外に出ると、衰えるどころか強まった気さえする風雨に襲われ、もやもやと考えていたことが一気にぶっ飛んでしまった。

水玉模様の傘は広げても小さめで、駅に着いたときには足がびしょびしょに濡れた。

駅は迎えを待つ人とこれから電車に乗る人で、いつもに増して混雑している。

運転見合わせしている路線もあり、呆然と案内看板を見つめる人たちもいた。

幸いにも私の乗る路線は通常運転で、水滴が流れていく電車の窓を眺めながら残業中の高橋を思う。

彼が帰る頃には止んでるといいな・・・。


降りる駅に着いて、全然変化のない空模様にため息が出る。

タクシー乗り場には長い列ができていて、私も乗って帰ろうかと考えるけれど、すでにびっしょり濡れてるから今更かと思って止めた。
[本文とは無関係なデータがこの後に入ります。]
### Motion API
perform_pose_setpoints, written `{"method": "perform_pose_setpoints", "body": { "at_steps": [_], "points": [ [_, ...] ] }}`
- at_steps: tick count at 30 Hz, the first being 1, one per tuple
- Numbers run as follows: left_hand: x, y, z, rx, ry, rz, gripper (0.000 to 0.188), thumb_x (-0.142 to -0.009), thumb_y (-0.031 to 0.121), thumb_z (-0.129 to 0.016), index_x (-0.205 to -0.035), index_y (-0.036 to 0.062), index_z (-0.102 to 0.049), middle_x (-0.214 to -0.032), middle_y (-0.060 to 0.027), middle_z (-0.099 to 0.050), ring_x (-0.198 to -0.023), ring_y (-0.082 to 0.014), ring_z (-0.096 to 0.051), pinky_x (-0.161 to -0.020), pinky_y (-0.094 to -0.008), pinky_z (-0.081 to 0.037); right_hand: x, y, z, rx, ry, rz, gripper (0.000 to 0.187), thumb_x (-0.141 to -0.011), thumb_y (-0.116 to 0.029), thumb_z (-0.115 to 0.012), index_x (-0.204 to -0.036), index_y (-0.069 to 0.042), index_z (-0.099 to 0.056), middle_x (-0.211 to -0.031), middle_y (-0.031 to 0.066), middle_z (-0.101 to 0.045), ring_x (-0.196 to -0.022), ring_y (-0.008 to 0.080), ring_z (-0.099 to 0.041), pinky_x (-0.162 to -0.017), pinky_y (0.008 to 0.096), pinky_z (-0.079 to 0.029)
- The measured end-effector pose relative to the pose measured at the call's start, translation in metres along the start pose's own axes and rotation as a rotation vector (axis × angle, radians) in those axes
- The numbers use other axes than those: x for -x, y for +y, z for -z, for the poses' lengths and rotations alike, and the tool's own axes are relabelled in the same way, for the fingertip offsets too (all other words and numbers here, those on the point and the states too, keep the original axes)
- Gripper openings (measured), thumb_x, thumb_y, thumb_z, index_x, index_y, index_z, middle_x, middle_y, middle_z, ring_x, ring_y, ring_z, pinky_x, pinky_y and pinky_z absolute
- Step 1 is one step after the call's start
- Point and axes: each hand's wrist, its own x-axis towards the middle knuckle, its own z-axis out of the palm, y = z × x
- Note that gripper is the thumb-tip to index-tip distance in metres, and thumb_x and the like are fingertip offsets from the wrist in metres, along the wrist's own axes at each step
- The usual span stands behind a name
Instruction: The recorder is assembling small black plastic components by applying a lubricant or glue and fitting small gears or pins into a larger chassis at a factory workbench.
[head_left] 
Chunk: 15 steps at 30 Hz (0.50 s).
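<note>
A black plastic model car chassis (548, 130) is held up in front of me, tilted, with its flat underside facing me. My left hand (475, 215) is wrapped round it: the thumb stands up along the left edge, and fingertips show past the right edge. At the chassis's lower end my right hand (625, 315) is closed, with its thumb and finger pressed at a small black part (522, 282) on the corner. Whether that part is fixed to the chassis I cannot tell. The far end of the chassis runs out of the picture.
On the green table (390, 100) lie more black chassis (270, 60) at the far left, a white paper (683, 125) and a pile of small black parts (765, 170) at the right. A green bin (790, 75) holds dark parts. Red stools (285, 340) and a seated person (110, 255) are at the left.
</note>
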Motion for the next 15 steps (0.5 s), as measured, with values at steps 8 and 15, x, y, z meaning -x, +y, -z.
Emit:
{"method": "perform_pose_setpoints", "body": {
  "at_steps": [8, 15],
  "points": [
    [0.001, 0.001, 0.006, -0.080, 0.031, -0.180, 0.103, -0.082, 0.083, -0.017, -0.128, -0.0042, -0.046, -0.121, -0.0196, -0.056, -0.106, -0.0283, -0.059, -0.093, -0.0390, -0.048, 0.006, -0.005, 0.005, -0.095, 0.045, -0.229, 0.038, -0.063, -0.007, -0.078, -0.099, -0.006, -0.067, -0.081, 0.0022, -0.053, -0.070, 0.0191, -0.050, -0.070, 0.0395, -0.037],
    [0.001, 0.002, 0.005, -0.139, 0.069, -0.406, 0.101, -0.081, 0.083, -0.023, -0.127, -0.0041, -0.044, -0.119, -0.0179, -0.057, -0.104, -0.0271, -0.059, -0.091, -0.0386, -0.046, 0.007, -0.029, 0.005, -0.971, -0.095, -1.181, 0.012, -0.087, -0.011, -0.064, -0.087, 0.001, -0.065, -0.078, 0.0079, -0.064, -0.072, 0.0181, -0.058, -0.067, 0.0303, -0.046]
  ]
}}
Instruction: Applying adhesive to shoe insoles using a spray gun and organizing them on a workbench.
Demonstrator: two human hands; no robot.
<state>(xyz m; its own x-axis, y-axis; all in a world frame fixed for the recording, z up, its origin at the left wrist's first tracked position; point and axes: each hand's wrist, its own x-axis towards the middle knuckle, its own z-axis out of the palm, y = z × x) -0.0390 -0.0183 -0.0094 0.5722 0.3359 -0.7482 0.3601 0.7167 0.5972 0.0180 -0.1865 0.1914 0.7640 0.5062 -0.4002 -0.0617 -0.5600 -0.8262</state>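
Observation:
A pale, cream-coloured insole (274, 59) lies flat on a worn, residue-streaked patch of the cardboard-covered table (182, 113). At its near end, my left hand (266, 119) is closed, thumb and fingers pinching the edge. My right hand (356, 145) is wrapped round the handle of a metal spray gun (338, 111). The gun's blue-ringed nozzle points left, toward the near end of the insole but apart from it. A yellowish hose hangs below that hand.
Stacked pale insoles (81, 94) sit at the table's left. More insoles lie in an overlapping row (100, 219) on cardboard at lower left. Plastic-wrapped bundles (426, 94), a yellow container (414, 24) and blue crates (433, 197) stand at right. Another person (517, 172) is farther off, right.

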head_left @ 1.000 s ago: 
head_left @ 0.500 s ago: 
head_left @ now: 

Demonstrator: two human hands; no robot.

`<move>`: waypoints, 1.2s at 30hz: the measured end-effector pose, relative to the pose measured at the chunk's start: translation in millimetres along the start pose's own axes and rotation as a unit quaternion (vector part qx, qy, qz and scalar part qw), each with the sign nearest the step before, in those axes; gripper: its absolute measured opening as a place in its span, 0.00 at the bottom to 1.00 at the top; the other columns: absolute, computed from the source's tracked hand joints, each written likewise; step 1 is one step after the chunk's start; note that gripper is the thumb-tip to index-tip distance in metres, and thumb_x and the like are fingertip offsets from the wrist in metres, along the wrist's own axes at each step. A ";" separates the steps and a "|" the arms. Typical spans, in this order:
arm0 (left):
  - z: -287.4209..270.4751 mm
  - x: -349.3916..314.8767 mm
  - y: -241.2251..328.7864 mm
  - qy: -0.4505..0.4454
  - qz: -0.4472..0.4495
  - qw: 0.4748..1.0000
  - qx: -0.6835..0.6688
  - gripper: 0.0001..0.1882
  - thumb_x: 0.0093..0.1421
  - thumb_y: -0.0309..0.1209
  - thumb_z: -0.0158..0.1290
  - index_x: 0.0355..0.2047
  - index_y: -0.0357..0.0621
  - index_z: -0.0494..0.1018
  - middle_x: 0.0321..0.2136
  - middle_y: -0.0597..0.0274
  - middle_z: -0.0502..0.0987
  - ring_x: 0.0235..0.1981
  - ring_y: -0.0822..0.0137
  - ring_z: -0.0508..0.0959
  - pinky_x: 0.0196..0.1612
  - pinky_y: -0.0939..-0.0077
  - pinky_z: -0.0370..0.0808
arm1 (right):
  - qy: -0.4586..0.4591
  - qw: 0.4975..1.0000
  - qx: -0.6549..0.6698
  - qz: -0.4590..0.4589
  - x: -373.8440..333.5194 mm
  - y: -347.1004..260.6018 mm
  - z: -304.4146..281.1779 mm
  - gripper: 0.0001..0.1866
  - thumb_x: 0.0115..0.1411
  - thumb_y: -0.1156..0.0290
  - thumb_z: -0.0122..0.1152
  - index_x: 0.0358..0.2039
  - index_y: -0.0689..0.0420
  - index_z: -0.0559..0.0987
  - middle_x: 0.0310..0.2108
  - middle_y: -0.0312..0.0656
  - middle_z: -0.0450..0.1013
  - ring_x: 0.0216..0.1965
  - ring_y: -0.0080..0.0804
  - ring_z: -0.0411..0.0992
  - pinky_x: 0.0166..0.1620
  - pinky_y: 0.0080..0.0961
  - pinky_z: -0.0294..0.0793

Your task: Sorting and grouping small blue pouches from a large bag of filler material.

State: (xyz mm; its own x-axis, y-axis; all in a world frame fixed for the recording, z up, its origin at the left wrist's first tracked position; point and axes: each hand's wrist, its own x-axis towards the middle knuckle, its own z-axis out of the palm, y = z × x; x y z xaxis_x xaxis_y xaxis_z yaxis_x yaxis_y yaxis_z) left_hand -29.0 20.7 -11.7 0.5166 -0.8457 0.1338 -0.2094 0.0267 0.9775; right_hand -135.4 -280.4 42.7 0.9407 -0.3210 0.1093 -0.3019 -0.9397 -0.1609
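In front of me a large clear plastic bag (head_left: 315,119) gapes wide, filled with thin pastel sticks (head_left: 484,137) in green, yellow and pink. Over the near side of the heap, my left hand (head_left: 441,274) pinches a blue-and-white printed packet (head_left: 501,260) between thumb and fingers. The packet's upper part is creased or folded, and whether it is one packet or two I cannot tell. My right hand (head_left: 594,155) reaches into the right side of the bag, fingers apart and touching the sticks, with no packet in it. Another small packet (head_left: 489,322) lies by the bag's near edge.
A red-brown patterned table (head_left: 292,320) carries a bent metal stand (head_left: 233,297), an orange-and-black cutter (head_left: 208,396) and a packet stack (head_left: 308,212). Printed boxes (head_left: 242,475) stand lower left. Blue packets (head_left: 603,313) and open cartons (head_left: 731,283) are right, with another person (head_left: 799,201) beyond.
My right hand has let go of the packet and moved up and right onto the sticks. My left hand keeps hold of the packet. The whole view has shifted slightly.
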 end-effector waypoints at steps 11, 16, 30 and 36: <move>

高橋の勧めに従っておけばよかったなぁと後悔しても後の祭りだ。


『だからタクシーを呼ぶと言っただろうが』


眉間にシワを寄せる顔が容易に想像できる。


「だって、もったいないんだもの」


つい独り言が出る。

セレブっぽい彼にはなんてことない金額でも、コンビニでプリンを買うかどうか迷う私にとっては、タクシー代は大金なのだ。

アパートまで駅から歩いて十五分、意を決して雨の中に出た。


家に帰るとすぐに濡れた服を洗濯機に放り込み、バスルームに飛び込む。

全身びしょ濡れになり、初夏の雨といえど指先が冷え切っていて感覚がない。

頭の上から温かいお湯をかぶってじっとしていると、ようやく人心地がついてきた。